CH.FILM

Hive Albanie, Suisse 2021 – 84min.

Critique du film

Quand rentreras-tu à la ruche ?

Critique du film: Eleo Billet

Multirécompensée au festival de Sundance 2021, cette coproduction suisso-albano-kosovare et macédonienne est le premier long-métrage de la réalisatrice Blerta Basholli. Également au scénario, elle relate la douleur des veuves et mères de son pays, qui attendent le retour de leurs proches après la guerre du Kosovo.

Fahrije (Yllka Gashi) élève seule ses deux enfants et s’occupe de son beau-père malgré son maigre revenu. Depuis des années, elle recherche son mari, disparu lors du massacre perpétré dans son village, Krusha e Madhe, durant la guerre du Kosovo. En quête d’indépendance et pour éloigner de douloureux souvenirs, elle obtient son permis et se lance dans le commerce d’ajvar. Seulement, l’obstination de cette apicultrice va aussi bien déplaire aux plus conservateurs que pousser d’autres veuves à s’affirmer.

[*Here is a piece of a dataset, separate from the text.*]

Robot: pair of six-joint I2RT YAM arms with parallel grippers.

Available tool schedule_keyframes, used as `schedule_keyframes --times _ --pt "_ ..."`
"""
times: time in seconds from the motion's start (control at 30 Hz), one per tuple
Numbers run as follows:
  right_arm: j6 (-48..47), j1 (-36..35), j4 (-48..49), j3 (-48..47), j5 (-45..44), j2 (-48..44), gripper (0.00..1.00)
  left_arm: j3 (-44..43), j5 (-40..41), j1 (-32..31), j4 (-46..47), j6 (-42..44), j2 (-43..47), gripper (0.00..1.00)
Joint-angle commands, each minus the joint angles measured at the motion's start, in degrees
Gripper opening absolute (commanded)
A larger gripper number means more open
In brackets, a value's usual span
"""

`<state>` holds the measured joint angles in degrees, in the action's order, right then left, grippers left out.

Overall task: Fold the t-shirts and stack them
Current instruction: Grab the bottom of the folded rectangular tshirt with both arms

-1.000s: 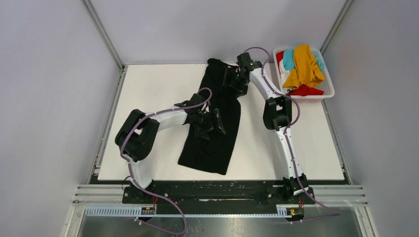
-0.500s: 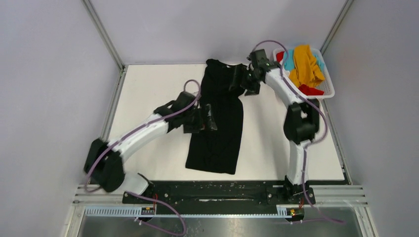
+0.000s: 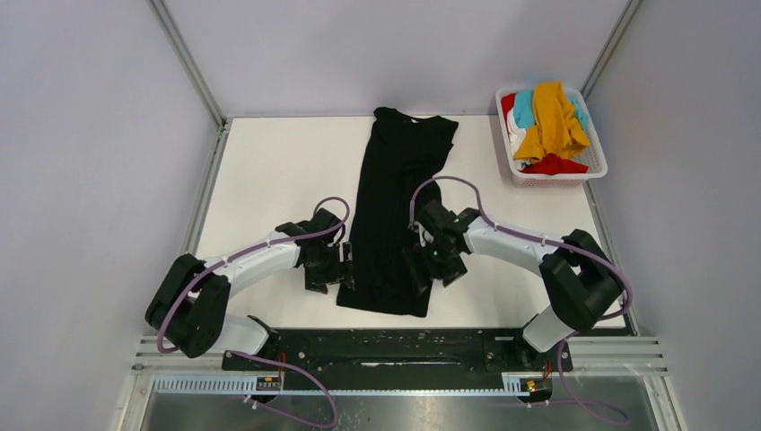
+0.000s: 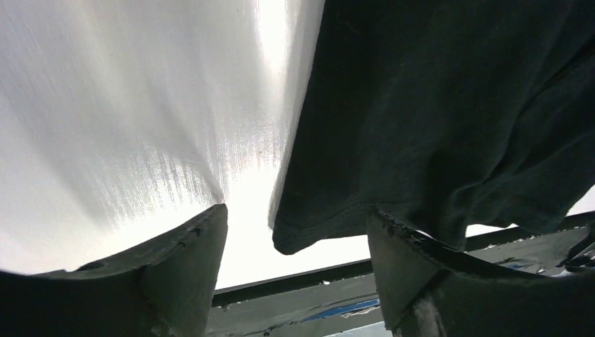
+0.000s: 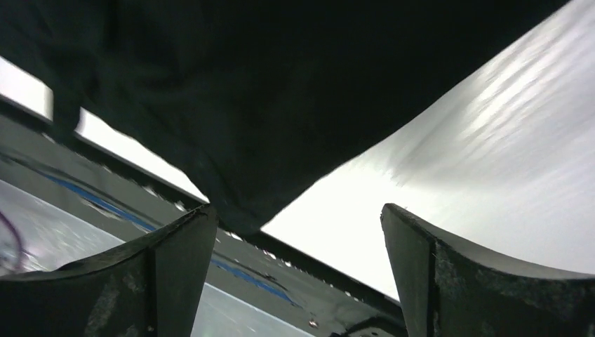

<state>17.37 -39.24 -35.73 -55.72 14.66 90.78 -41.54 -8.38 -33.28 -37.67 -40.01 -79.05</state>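
- Lengthwise down the middle of the white worktop [image 3: 269, 171] lies the black t-shirt [image 3: 395, 197], flat, a long narrow strip with its collar at the far edge and its hem toward the arm bases.
- At its far end the cloth spreads wider to the right side; lower down it narrows, and the hem end is a little broader again.
- Low beside the shirt's left edge near the hem sit the left fingers [image 3: 345, 268].
- On the left wrist view the left fingers [image 4: 295, 221] stand apart, with the hem's corner of the black t-shirt [image 4: 449, 105] lying between them; whether either pad touches cloth cannot be told.
- At the shirt's right edge, also near the hem, are the right fingers [image 3: 420, 269].
- On the right wrist view the right fingers [image 5: 298, 214] are likewise spread, holding nothing, the dark cloth [image 5: 281, 84] hanging just beyond their tips over bare worktop.
- At the far right corner stands a white slotted basket [image 3: 594, 171], well apart from the black shirt.
- Heaped in it are the mustard-orange tee [image 3: 552, 121] on top, the teal-blue tee [image 3: 523, 106], the red tee [image 3: 552, 165] and the white tee [image 3: 518, 139], all crumpled.
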Motion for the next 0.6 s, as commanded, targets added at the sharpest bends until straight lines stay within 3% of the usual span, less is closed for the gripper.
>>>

Au centre de Hive, le destin d’une femme, inspiré de la vie de Fahrije Hoti, une albanaise qui a durement gagné son autonomie, lancé sa propre entreprise, puis employé les veuves de son entourage. Grâce à ce postulat et son genre mi-biographique mi-fictionnel, le film offre de suivre les déboires de la protagoniste tout en les insérant dans un contexte historique plus large. L’œuvre reste un drame conventionnel dont les retournements sont attendus : chaque petite victoire, de l’achat d’une voiture au conditionnement des marchandises faites maison, est suivie par une réponse violente des réfractaires. Certaines séquences, plus cauchemardesques ou au contraire euphoriques, témoignent des ambitions stylistiques de la réalisatrice. Et le style de Blerta Basholli permet de mettre en lumière l’une des plaies du Kosovo. En effet, le deuil national et personnel est rendu impossible par l’absence des corps à enterrer et de volonté politique à les retrouver.

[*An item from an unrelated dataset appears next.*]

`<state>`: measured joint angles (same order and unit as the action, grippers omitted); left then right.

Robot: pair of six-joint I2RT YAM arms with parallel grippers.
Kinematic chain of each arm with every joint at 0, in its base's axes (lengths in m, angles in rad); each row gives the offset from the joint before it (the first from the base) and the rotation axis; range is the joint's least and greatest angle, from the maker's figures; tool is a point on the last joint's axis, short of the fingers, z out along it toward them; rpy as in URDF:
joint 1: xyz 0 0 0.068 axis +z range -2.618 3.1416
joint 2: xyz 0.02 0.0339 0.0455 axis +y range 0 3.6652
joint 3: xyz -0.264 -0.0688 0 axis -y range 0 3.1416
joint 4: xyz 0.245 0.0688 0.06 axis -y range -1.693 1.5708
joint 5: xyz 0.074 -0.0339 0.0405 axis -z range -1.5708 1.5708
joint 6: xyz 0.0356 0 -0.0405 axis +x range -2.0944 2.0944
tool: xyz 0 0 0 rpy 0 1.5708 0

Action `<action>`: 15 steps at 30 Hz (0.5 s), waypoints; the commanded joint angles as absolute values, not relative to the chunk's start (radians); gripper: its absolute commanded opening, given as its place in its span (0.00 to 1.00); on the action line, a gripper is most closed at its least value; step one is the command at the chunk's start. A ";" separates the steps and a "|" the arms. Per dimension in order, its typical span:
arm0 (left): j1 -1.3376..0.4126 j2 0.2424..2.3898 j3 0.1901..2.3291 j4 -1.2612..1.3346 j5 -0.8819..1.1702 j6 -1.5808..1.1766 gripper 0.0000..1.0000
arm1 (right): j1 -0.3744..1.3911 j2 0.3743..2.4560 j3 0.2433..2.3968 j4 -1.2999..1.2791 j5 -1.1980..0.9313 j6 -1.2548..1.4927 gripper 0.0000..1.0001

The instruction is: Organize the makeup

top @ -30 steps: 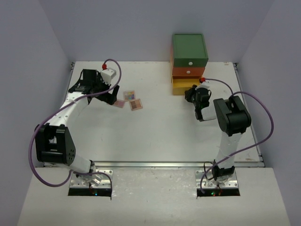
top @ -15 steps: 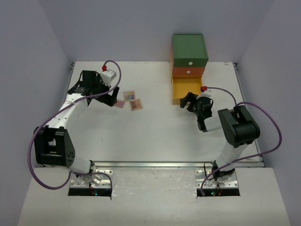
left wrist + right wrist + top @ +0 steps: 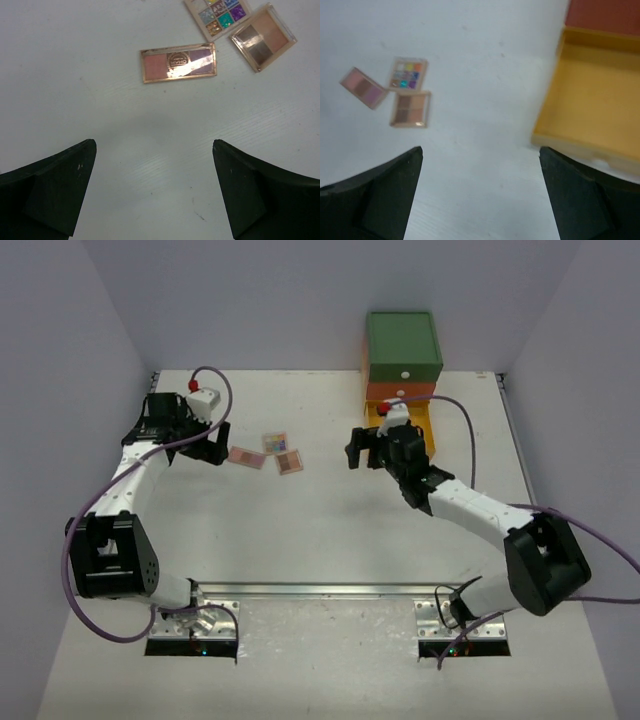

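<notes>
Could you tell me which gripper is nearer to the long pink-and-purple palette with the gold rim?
Left. The left gripper hovers open just short of the long pink-and-purple palette, not touching; the right gripper is much farther off, beside the open yellow drawer.

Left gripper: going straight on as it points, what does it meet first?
Likely the pink-purple palette, lying ahead of the open left gripper; if pitched steeply, bare table short of it. Depth unclear.

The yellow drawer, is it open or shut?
Open. The yellow drawer sticks out in front of the orange drawer, and the right wrist view looks down onto its bare yellow floor.
</notes>
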<state>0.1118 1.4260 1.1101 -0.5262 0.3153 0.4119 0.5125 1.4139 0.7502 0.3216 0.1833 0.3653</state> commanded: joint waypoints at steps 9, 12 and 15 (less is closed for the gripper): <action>0.269 1.403 1.022 -0.480 0.347 0.437 1.00 | 0.779 2.139 1.738 -0.434 0.212 0.323 0.99; 0.282 1.386 1.002 -0.481 0.344 0.455 1.00 | 0.793 2.275 1.933 -0.502 0.210 0.359 0.99; 0.287 1.373 0.987 -0.477 0.340 0.471 1.00 | 0.803 2.335 1.969 -0.477 0.198 0.392 0.99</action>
<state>0.2736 1.4236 1.0038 -0.5117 0.3288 0.4311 0.7987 2.2854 1.8741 -0.3668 0.1926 0.3390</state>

Lorsque Fahrije apparaît au milieu de sacs mortuaires, prête à tous les ouvrir si cela pouvait lui ramener l’être aimé, sa volonté paraît sans faille. Étouffée par les responsabilités, elle les assume toutes, non seulement en tant que pilier de sa famille, mais aussi vis-à-vis des femmes de l’association des veuves de son village, en manque de soutien émotionnel et financier. La combativité de cette travailleuse devient alors communicative et sa douleur, universelle, en temps de conflit. Par sa simplicité, le symbolisme du film est également réussi : du miel doucereux, qui pousse à la complaisance malgré la brûlure des dards, l’héroïne passe à la production d’ajvar, condiment à base de piment, et se détache ainsi de l’héritage de son mari. D’autant que l’interprétation toute en retenue d’Yllka Gashi la place sur une corde raide, entre désespoir et révolution, dont elle ne chute jamais.

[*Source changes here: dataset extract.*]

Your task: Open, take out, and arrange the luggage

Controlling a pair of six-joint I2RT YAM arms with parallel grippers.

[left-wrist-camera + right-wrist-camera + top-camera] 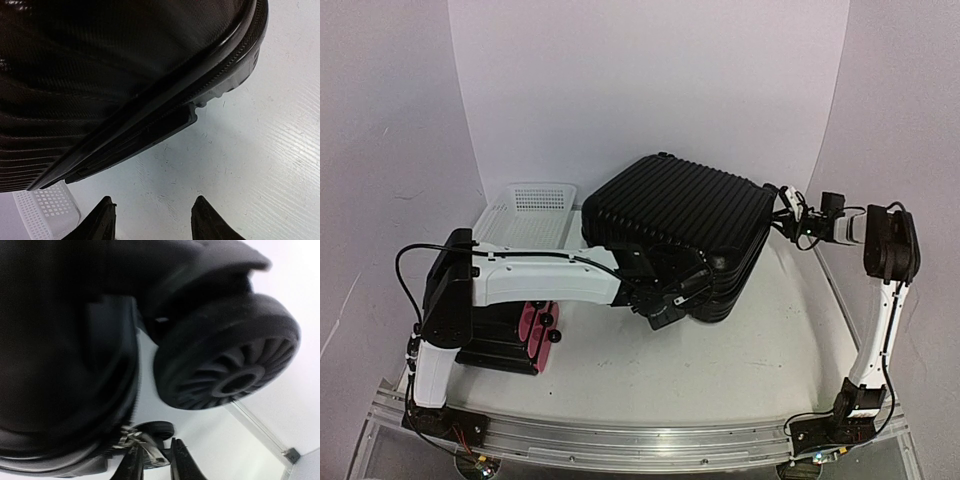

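Left gripper is held apart and empty just beside the luggage, while the right gripper is set narrowly about a metal zipper pull, its grip undecidable, the luggage being placed mid-table, nearer the far edge.

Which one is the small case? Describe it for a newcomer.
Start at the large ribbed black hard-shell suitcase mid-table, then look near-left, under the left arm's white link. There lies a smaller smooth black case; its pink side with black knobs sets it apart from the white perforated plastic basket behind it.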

Avec Hive, Blerta Basholli signe une œuvre où les instants d’intense solitude et de mort succèdent à une entraide féminine bienvenue. Bien que peu développés, les personnages secondaires apportent tous un regard nuancé sur la place que les femmes se battent pour occuper. Mais cette solidarité, qui s’affirme progressivement dans l’ombre du patriarcat ou en pleine lumière, sous les jets de pierre, aurait gagné en puissance si la réalisatrice lui avait accordé plus de place. D’autant qu’il manque des représentations des féminismes qui ne soient pas issus de l’Europe de l’Ouest. Pourtant, bien que Hive ne s’élève pas au-delà de son statut de petite histoire dans la grande, la maîtrise que démontre déjà la metteuse en scène promet une belle suite de carrière, dont Hive aura été une base classique et solide.